▸ Task prompt
After finding the line with "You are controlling" in the data below, set down exactly each line through the one with "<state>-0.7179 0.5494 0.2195", inclusive, and stop there.

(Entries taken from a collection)
*** Begin section ***

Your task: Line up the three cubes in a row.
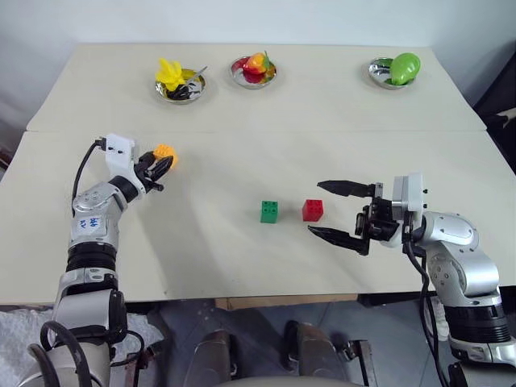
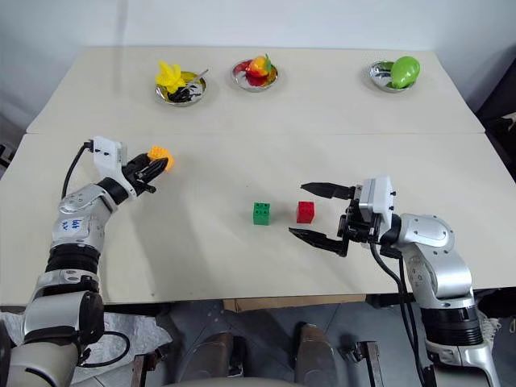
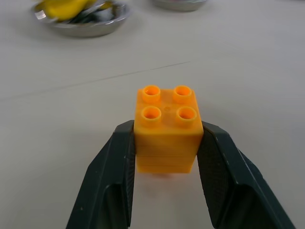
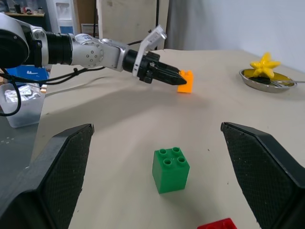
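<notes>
At the left of the table, my left gripper is shut on the orange-yellow cube, one finger on each side of it. I cannot tell whether this cube rests on the table or hangs just above it. The green cube and the red cube stand side by side near the middle, a small gap between them. My right gripper stands open just right of the red cube, fingers pointing left, nothing held. In the right wrist view the green cube lies ahead between the fingers.
Three steel bowls stand along the far side: one with a yellow star toy, one with red and orange fruit, one with a green fruit. A seam crosses the table in front of them.
</notes>
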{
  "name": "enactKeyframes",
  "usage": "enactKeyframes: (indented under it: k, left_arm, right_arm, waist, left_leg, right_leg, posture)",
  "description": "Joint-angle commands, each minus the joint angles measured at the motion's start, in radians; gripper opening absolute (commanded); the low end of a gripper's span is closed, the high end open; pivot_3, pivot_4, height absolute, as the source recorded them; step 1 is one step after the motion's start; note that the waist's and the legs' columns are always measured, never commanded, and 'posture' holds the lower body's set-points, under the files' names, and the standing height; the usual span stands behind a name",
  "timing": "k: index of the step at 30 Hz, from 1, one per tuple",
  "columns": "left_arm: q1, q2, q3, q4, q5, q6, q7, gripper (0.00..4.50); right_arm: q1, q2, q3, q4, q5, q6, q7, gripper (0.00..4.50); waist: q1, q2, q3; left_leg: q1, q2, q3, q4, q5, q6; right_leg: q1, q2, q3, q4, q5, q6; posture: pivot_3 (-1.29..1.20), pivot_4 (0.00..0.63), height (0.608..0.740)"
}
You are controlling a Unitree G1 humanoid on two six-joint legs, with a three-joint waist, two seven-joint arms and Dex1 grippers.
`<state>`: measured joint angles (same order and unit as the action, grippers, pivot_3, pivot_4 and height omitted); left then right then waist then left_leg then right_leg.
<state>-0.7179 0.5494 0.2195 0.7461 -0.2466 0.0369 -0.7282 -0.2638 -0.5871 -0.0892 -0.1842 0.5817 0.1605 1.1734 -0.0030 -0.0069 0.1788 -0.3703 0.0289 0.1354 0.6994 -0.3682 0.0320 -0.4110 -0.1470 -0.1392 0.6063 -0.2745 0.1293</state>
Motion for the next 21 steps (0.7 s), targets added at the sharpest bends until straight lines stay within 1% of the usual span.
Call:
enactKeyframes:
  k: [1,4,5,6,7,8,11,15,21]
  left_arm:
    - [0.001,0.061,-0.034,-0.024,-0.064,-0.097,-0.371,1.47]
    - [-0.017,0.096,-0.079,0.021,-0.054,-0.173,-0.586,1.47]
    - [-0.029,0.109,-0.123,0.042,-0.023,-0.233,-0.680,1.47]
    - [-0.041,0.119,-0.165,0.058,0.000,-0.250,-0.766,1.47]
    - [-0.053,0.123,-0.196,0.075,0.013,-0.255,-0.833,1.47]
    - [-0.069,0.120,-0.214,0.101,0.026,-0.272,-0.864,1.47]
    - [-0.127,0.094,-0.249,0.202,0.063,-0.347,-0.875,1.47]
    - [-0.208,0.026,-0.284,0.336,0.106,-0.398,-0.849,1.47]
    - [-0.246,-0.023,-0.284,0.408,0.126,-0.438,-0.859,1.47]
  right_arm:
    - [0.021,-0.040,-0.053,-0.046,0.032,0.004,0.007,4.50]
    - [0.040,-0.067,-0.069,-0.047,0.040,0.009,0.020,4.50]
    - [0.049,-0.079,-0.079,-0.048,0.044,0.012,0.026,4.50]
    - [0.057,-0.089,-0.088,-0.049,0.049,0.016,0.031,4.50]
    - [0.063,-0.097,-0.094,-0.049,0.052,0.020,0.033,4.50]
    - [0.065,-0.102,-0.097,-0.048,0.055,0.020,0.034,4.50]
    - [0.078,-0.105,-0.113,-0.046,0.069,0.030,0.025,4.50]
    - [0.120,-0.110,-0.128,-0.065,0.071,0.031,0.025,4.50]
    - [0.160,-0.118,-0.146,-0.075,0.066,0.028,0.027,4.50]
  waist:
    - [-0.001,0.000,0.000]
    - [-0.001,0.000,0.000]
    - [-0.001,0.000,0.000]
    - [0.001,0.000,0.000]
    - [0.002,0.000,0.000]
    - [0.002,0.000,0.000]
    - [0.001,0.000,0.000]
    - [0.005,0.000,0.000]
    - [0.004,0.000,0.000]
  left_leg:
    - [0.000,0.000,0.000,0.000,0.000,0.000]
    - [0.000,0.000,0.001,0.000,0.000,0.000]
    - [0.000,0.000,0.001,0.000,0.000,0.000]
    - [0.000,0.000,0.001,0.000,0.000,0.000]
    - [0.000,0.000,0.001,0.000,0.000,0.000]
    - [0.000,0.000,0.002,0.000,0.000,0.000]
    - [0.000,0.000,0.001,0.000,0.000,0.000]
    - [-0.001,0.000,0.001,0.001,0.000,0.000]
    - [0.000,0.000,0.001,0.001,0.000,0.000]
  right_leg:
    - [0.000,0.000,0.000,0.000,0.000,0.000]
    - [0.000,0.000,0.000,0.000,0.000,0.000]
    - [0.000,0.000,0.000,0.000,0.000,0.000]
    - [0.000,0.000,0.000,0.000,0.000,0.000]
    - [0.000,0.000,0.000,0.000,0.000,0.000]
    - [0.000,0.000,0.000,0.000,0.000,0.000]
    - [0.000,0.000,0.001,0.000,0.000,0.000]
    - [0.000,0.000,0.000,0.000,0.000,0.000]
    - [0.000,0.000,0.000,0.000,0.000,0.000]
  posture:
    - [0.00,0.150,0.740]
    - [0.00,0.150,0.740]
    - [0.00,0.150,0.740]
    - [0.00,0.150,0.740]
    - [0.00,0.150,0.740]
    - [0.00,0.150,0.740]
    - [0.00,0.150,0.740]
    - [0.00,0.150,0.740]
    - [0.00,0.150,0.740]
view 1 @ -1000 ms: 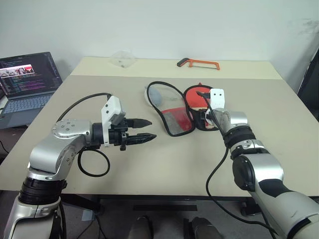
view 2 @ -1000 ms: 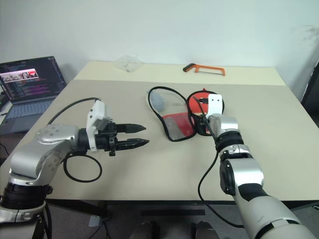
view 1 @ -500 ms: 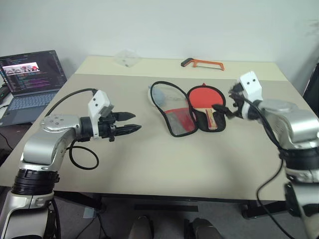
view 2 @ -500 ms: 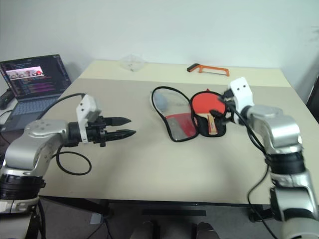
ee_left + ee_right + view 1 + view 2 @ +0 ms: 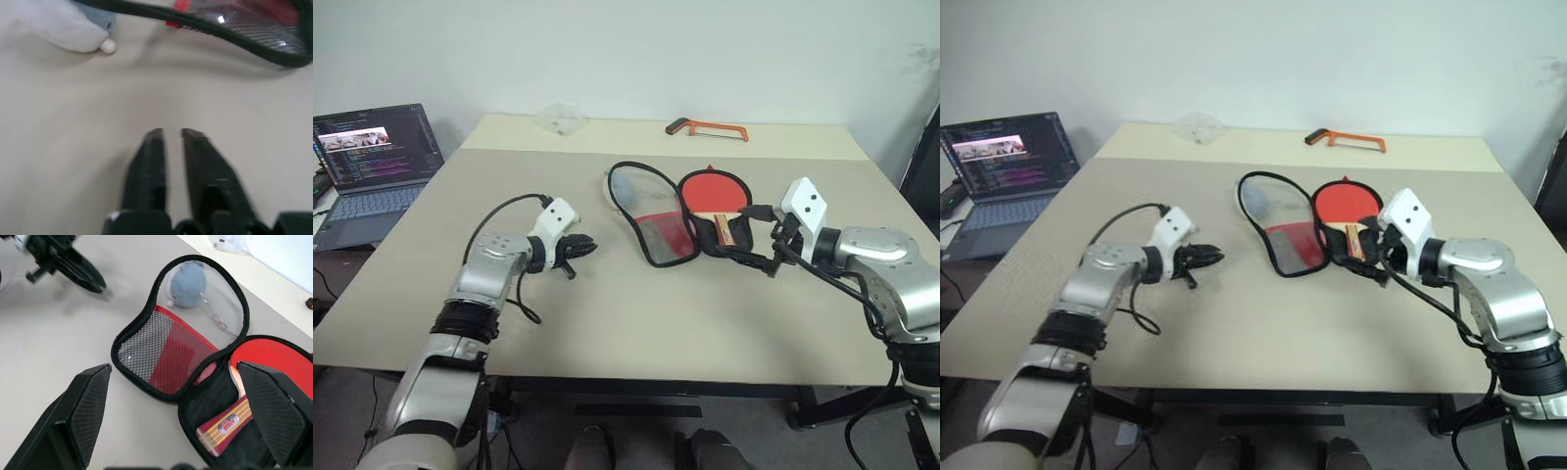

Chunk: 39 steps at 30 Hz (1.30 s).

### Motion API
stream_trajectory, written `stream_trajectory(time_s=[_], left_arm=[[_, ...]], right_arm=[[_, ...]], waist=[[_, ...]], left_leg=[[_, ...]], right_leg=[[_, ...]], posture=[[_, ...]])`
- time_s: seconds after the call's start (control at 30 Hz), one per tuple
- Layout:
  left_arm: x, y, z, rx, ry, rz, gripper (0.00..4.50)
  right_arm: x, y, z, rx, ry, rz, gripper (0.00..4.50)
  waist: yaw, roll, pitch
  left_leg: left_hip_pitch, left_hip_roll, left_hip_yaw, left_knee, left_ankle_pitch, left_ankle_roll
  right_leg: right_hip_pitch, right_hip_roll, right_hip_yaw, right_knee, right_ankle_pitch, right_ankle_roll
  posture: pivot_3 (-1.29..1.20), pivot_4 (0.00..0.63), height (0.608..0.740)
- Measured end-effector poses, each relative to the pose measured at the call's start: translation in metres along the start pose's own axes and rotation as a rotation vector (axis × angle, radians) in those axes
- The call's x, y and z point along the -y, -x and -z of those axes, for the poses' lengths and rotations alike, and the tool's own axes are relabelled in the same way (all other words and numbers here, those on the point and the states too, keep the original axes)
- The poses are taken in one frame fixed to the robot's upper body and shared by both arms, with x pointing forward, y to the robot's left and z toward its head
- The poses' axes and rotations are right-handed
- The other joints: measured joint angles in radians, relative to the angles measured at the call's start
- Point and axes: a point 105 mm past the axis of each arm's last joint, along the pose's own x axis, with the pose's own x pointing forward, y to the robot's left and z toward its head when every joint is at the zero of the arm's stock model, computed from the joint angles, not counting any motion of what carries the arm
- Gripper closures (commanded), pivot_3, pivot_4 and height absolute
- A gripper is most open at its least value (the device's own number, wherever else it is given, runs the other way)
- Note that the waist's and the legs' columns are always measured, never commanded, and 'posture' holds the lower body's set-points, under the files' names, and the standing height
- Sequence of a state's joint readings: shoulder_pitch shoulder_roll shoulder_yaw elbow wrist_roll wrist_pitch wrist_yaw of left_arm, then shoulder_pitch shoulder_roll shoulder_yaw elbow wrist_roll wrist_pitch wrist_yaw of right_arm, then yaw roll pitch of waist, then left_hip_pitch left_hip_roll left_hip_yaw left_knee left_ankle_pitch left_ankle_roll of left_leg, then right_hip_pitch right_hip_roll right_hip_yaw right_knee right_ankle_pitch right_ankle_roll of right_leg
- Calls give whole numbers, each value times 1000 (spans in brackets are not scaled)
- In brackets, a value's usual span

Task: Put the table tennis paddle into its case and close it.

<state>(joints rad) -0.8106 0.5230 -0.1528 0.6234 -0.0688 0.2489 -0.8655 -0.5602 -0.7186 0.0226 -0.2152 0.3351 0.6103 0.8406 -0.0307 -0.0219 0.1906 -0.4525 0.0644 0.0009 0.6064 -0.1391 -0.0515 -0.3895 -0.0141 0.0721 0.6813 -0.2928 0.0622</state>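
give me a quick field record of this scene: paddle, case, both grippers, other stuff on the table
paddle: table tennis paddle lies in the black half of the case, red face up
case: case lies open flat, clear mesh flap spread to one side, not closed
left gripper: left gripper shut, empty, over the table short of the flap
right gripper: right gripper open, empty, beside the paddle's handle
other: orange hacksaw at the far edge; laptop on a side surface

Plain pale wall (image 5: pixel 636 49) behind, wide beige rectangular table (image 5: pixel 607 323), open dark laptop (image 5: pixel 367 162) glowing alongside on a lower surface
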Motion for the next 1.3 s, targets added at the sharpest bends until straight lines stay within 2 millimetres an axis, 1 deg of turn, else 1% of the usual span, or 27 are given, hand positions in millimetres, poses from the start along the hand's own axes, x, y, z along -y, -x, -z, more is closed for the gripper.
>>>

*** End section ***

▸ Solution to the problem
You are controlling a Unitree G1 humanoid on two six-joint legs, with a three-joint waist, two seven-joint arms and Dex1 grippers.
`<state>`: measured joint angles (same order and unit as the action, grippers, pivot_3, pivot_4 and height omitted); left then right then waist then left_leg then right_leg.
<state>-0.7179 0.5494 0.2195 0.7461 -0.2466 0.0369 -0.7282 -0.2638 -0.5871 -0.0892 -0.1842 0.5817 0.1605 1.1734 -0.0030 -0.0069 0.1788 -0.3703 0.0289 0.1354 0.6994 -0.3682 0.0320 -0.4110 -0.1470 -0.1392 0.6063 -0.2745 0.1293</state>

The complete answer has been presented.